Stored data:
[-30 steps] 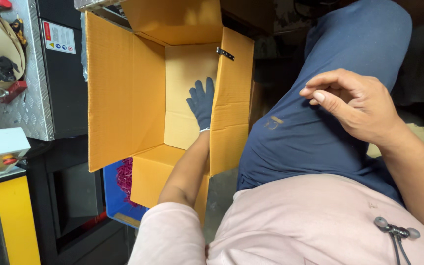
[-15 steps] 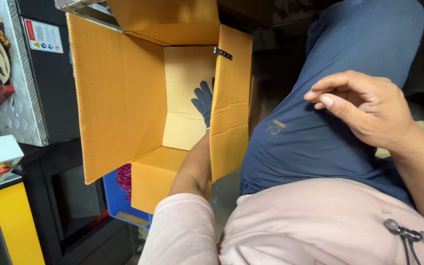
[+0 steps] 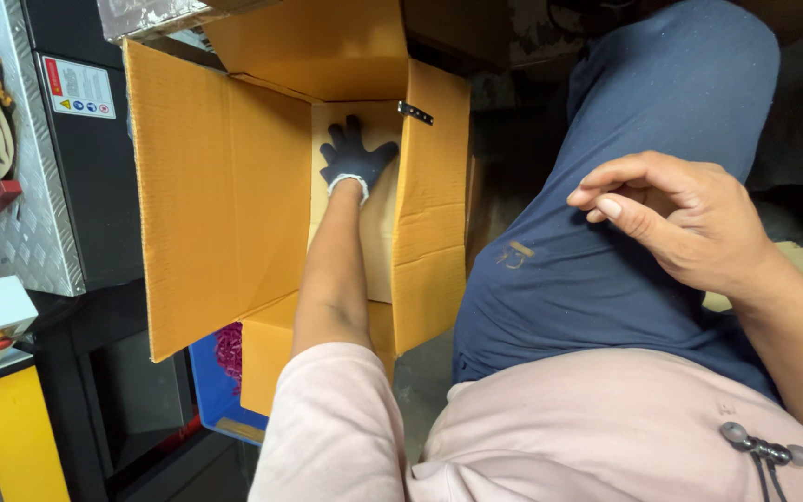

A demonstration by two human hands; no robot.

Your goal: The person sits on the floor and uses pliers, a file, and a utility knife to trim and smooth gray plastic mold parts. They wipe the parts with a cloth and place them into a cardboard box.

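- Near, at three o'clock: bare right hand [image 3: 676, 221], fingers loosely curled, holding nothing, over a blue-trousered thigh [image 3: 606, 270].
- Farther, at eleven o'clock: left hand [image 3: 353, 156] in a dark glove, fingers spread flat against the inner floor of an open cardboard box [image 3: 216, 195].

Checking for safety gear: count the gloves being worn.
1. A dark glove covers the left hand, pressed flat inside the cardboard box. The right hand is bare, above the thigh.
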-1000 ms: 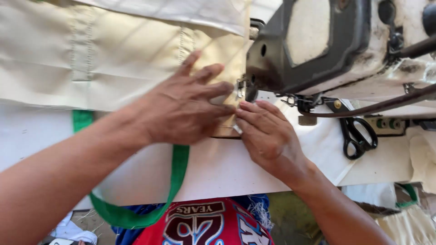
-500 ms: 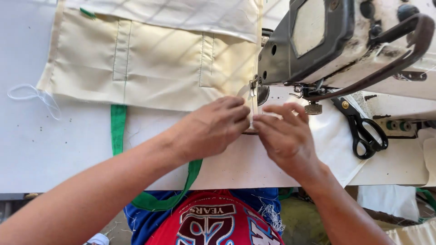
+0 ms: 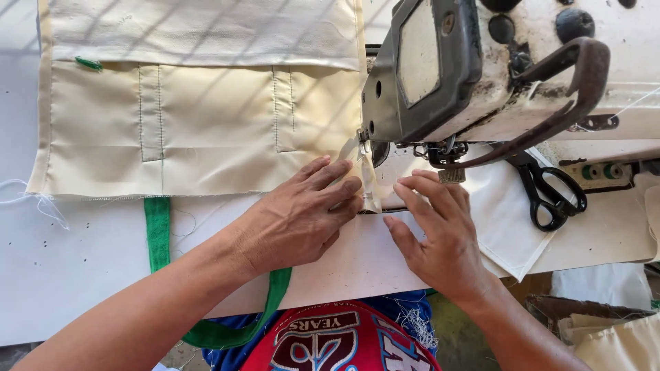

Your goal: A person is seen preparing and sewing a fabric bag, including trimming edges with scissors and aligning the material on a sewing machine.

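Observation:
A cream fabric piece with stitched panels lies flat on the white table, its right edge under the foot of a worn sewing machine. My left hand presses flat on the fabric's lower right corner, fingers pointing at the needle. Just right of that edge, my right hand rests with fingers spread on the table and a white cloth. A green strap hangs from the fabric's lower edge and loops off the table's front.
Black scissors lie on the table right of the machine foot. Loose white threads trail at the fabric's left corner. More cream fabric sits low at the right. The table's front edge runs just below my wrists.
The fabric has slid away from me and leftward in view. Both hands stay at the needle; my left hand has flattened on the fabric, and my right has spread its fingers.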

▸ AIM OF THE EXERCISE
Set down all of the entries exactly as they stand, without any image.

▸ RESULT
[-30 steps] 
[-15 steps] 
[+0 steps] 

A demonstration by two human hands; no robot.

Your goal: The person sits on the floor and uses pliers, a file, and a utility knife to trim and smooth gray plastic mold parts. They wipe the parts with a cloth and place them into a cardboard box.

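- Near, at three o'clock: bare right hand [image 3: 676, 221], fingers loosely curled, holding nothing, over a blue-trousered thigh [image 3: 606, 270].
- Farther, at eleven o'clock: left hand [image 3: 353, 156] in a dark glove, fingers spread flat against the inner floor of an open cardboard box [image 3: 216, 195].

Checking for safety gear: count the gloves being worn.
1. A dark glove covers the left hand, pressed flat inside the cardboard box. The right hand is bare, above the thigh.
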-1000 ms: 
-500 ms: 
+0 ms: 

Your goal: A person is seen preparing and sewing a fabric bag, including trimming edges with scissors and aligning the material on a sewing machine.

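Observation:
A cream fabric piece with stitched panels lies flat on the white table, its right edge under the foot of a worn sewing machine. My left hand presses flat on the fabric's lower right corner, fingers pointing at the needle. Just right of that edge, my right hand rests with fingers spread on the table and a white cloth. A green strap hangs from the fabric's lower edge and loops off the table's front.
Black scissors lie on the table right of the machine foot. Loose white threads trail at the fabric's left corner. More cream fabric sits low at the right. The table's front edge runs just below my wrists.
The fabric has slid away from me and leftward in view. Both hands stay at the needle; my left hand has flattened on the fabric, and my right has spread its fingers.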

No more work is needed on this answer.